Under Settings → Billing → Usage Controls, you can:

  • Set a monthly credit budget per user or user group — useful for limiting how much an individual contractor can spend
  • Configure alerts at 50%, 80%, and 100% of your workspace's monthly allocation
  • Enable hard caps that pause autonomous skills if a threshold is exceeded (preventing runaway loops from draining your credits)
  • Review a per-action credit breakdown in the audit log — you can see exactly which skill, integration, and user account generated each credit charge

Note on autonomous agents and cost: Multi-step autonomous tasks — like a skill that researches a lead, enriches a CRM record, drafts a follow-up email, and schedules a meeting — consume more credits than single-step queries. Audit these skills early and set realistic budgets before enabling them workspace-wide.

Audit Logging and Compliance

Every action the OpenClaw agent takes on behalf of a user is recorded in SlackClaw's audit log: timestamp, invoking user, skill or direct prompt, integration used, specific API call made, and outcome. Logs are retained for 90 days on standard plans and exportable as JSON or CSV for SIEM integration.

If your organization has compliance requirements — SOC 2, HIPAA, or internal IT policies — the audit log export is your primary evidence artifact. Configure a weekly automated export under Settings → Compliance → Scheduled Exports and push it to an S3 bucket or your SIEM of choice using the webhook integration. For related insights, see Creating Time-Based OpenClaw Skills for Slack Automation.

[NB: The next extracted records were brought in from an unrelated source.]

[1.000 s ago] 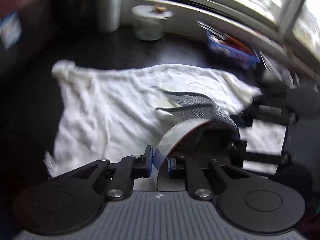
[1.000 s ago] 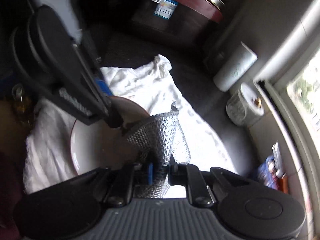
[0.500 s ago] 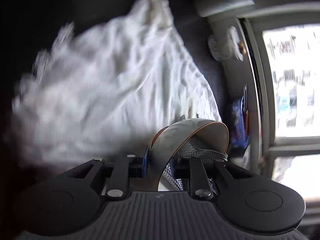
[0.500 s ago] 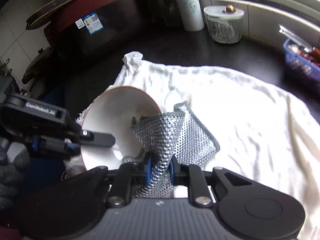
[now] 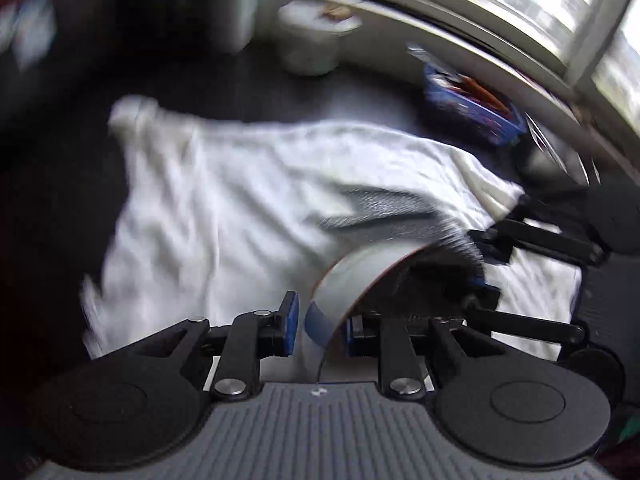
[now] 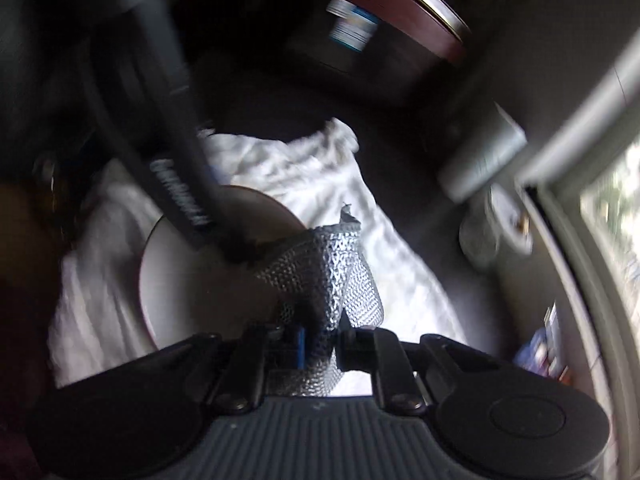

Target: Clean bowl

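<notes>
My left gripper is shut on the rim of a white bowl with a thin red-brown edge, held tilted on its side above a white towel. My right gripper is shut on a silver mesh scrubbing cloth, which presses against the inside of the bowl. In the left wrist view the cloth drapes over the bowl's rim and the right gripper's fingers reach in from the right. In the right wrist view the left gripper comes in from the upper left. Both views are blurred.
The towel lies on a dark counter. At the back stand a clear lidded tub, a paper roll and a blue basket by the window ledge. A dark red appliance stands behind the towel.
Both grippers swung with the bowl and cloth: half a second ago the views were rotated, and now they are back near the pose of one second ago. Both grips are unchanged.
</notes>
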Demonstrator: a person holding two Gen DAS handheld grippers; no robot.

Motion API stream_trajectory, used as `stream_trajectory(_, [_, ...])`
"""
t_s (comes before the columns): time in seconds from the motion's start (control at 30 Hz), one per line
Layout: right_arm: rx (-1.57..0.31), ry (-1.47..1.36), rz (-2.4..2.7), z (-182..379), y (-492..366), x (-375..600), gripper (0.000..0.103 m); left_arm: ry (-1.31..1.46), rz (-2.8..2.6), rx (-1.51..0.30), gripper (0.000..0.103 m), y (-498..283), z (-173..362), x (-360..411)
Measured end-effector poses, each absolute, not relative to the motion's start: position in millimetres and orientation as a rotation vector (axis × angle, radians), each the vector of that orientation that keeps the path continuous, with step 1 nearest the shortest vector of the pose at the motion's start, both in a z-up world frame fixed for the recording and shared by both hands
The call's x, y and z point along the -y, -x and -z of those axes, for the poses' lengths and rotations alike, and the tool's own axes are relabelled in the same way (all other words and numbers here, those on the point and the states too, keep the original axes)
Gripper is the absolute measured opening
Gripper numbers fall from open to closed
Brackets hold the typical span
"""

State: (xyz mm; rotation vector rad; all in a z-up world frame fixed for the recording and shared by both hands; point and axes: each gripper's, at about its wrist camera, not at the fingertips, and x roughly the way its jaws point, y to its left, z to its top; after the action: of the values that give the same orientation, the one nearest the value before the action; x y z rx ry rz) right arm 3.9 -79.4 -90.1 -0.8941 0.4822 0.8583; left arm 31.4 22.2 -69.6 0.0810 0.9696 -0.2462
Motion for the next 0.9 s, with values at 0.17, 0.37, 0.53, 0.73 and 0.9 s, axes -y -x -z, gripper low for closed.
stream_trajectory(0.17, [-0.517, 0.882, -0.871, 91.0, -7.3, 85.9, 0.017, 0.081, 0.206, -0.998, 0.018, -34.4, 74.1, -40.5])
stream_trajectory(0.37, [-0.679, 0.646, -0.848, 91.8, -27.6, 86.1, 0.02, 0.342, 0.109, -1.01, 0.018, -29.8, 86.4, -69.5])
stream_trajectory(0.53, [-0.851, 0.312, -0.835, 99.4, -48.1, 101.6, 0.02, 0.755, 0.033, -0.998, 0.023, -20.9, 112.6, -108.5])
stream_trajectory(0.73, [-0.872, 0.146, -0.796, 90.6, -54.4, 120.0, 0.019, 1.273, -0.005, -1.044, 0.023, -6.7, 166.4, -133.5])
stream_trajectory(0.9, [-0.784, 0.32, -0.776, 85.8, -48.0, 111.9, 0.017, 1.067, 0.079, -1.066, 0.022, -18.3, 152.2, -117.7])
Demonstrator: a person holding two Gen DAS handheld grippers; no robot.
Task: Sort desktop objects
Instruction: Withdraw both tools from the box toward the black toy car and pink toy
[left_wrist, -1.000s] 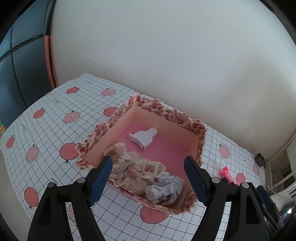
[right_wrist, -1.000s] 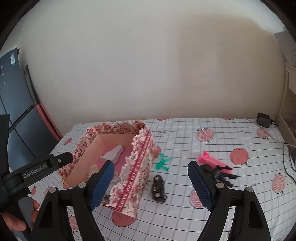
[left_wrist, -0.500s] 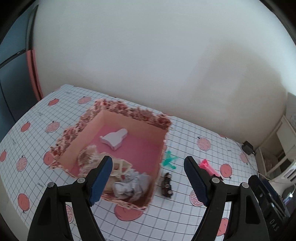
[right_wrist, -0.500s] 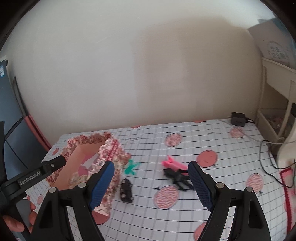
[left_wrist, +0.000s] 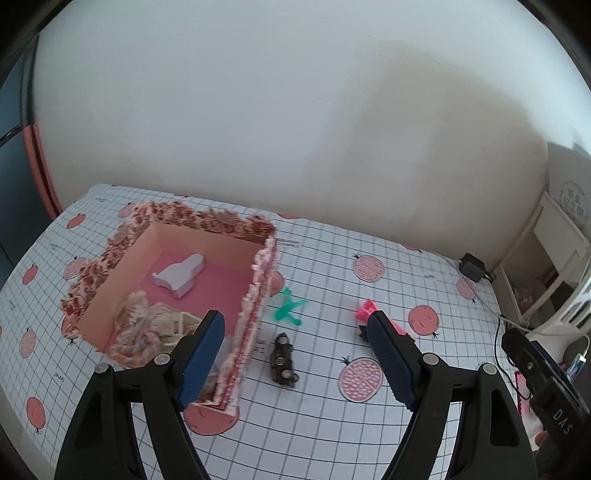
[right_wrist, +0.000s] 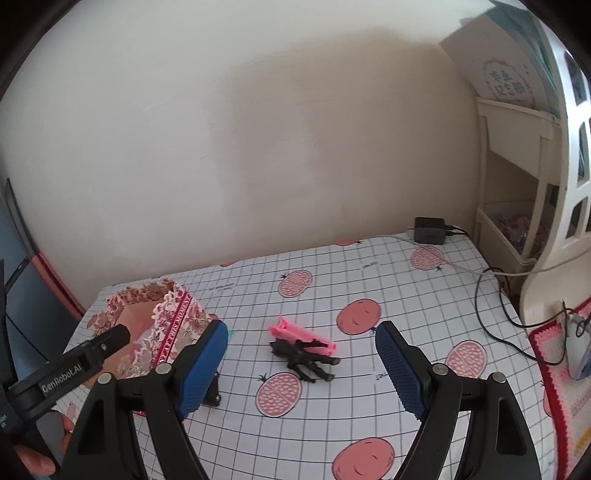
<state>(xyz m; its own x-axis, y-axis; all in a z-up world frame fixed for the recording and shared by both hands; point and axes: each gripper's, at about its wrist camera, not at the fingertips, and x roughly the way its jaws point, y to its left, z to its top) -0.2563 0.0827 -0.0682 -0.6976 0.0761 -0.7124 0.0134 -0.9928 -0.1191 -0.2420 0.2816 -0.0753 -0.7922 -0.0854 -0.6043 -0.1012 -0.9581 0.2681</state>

Quick-Reference: Admin Checklist for New Workspaces

  • Assign Owner and Admin roles to appropriate team members
  • Set integration approval policy (Admin-only is recommended)
  • Create Integration Groups scoped to each team or function
  • Review default memory visibility settings and update to match your data policies
  • Set skill execution policies to Require approval for any write-capable skills
  • Configure credit budgets and alert thresholds before rolling out to the full workspace
  • Enable scheduled audit log exports if you have compliance obligations

Getting the permission model right at the start saves significant cleanup work later. With these controls in place, you can confidently expand SlackClaw access to more of your team — knowing the agent is working for everyone without creating exposure you didn't intend.